Nel 1976 il sociologo Marshall McLuhan pubblicò un testo intitolato “Il medium è il messaggio” e distinse i media tra caldi e freddi, in base all’alta o bassa partecipazione dell’utente. Inutile dire che l’oggetto della discussione era la televisione che, come mezzo di informazione, stava soppiantando la radio. Negli anni a venire raccolsero il testimone prima il suo delfino Derrick de Kerckhove e in seguito il professor Nicholas Negroponte del Mit, autore nel 1995 del libro “Essere digitali”. Da allora sembra passato un secolo a oggi, era dei Social Network e degli smartphone. Di tutto questo parla il docudramma “The Social Dilemma” di Jeff Orlowski disponibile sulla piattaforma digitale Netflix. Si tratta di un atto di denuncia sui rischi psicologici che comporta l’uso massiccio dei social.
“The Social Dilemma” un docufilm per capire e decodificare il presente
C’è il meglio della Silicon Valley in “The Social Dilemma”, da Tristan Harris di Google, Tim Kendall di Facebook e Pinterest, Shoshana Zuboff autrice de “Il capitalismo della sorveglianza” a tutti i giovani geni del business del digitale. Tutti, nessun escluso concordano sui pericoli dei social soprattutto tra i giovanissimi.
Nel panel spicca poi Jaron Lanier, inventore della realtà virtuale, autore del best seller “10 ragioni per cancellarti dai Social Network”, e innamorato della tecnologia ma deluso dalla direzione che essa ha preso.
Gli interventi degli “addetti ai lavori” sono inframmezzati da una microstoria con una famiglia americana tipo con due figli, Ben (Skyler Gisondo), e Isla (Sophia Hammons), ossessionati dai loro cellulari e dai “mi piace” raggiunti. Diciamolo, l’idea c’è in questo documentario e funziona ma qualche nota stonata non manca.
Tutti gli esperti, Harris e Lanier in primis spiegano perfettamente l’importanza dell’onnipotente algoritmo che ci condiziona in ogni scelta dal semplice video su YouTube alla scelta del politico di turno da votare. Eppure, gli interventi si limitano a dire cose che sono note a tutti senza rischiare nulla evidentemente. Siamo molto lontani dai toni usati da “Snowden” nel film di Oliver Stone del 2016. Lui, il regista di denuncia hollywoodiano, partì da una figura iconica che ha pagato molto caro il suo coraggio.
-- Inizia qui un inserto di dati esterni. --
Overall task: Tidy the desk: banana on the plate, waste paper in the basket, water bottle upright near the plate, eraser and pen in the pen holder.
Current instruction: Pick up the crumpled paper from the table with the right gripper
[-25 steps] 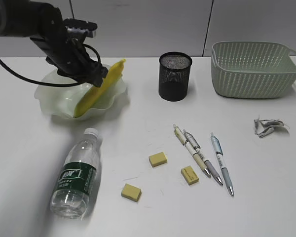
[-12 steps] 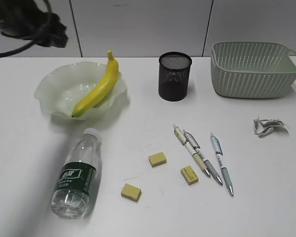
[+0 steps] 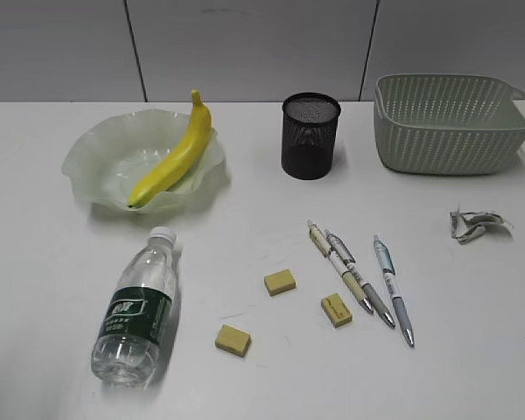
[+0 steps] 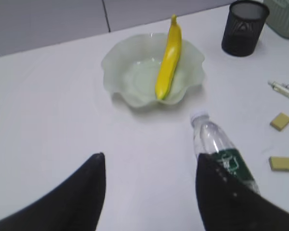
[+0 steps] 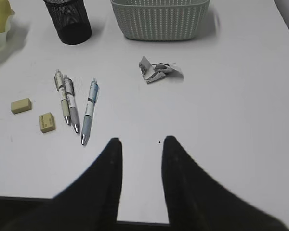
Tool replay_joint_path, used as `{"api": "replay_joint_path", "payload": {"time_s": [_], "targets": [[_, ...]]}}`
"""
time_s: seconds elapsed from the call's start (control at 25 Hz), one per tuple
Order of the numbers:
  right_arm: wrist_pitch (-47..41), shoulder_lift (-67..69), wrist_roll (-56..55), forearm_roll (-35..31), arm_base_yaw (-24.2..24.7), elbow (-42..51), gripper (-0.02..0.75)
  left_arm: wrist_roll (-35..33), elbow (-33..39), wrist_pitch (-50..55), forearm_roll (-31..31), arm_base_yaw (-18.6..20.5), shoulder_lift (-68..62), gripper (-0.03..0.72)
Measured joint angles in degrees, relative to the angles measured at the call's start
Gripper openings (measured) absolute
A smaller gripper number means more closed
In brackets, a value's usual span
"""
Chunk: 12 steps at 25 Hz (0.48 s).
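Banana (image 3: 175, 162) lies in the plate (image 3: 87, 166), that step judged done; left pincer (image 4: 149, 192) spread and empty, right pincer (image 5: 140, 178) partly spread and empty; next, bottle (image 3: 136, 311), lying just before the plate, wants gripping and standing upright.

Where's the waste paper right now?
In the exterior view the waste paper lies on the desk at the right, just in front of the basket, right of the pens.
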<state>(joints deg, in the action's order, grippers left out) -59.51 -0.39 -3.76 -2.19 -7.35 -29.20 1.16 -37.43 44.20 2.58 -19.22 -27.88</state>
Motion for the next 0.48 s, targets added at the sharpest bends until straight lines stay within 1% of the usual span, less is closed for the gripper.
{"api": "replay_joint_path", "payload": {"time_s": [0.12, 0.2, 0.36, 0.48], "targets": [[0.05, 0.14, 0.0, -0.05, 0.0, 0.0, 0.237, 4.6, 1.63, 8.58, 2.97, 0.47, 9.31, 0.444], [0.05, 1.41, 0.0, -0.26, 0.0, 0.0, 0.237, 5.78, 2.72, 11.96, 3.86, 0.86, 14.15, 0.444], [1.33, 6.95, 3.76, -2.76, 0.0, -0.55, 0.237, 7.04, 5.87, 15.51, 3.62, 1.0, 21.47, 0.442], [4.67, 12.74, 8.28, -4.79, 0.0, -1.3, 0.237, 7.34, 6.53, 16.26, 3.52, 1.0, 24.33, 0.437]]}}
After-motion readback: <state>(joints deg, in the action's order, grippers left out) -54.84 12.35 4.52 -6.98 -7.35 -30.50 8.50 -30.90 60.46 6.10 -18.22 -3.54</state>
Un film di denuncia ben fatto che passa proprio su una piattaforma che vive di algoritmi
C’è qualche buono spunto creativo in “The Social Dilemma”, tipo la ripresa del bancone di “Inside Out” davanti alle vicende del povero Ben trasformato in marionetta/zombie con lieto fine. Ma è pur vero che la serie tv “Black Mirror” e il film “Matrix” sono state capaci di hype migliori. Nel primo caso basti pensare all’episodio “Caduta libera” della terza stagione con una protagonista che perde tutti i suoi privilegi guadagnati dalla popolarità sui social ed è, paradossalmente, felice per questo.
Non aiuta neanche il canale di “The Social Dilemma” che usa lui stesso gli algoritmi per identificare i propri utenti visto il messaggio che si vuole veicolare. In buona sostanza il documentario di Orlowski arriva piuttosto tardi per trattare un tema già ampiamente dibattuto tra gli addetti ai lavori.
Resta, tuttavia, un buon prodotto d’intrattenimento intelligente probabilmente per i più giovani. In questo discorso s’inserisce il problema della pandemia in atto che ha costretto tutti noi a passare le nostre giornate attaccati a un terminale elettronico e spesso alla stessa Netflix, un vero e proprio cortocircuito dal punto di vista comunicativo.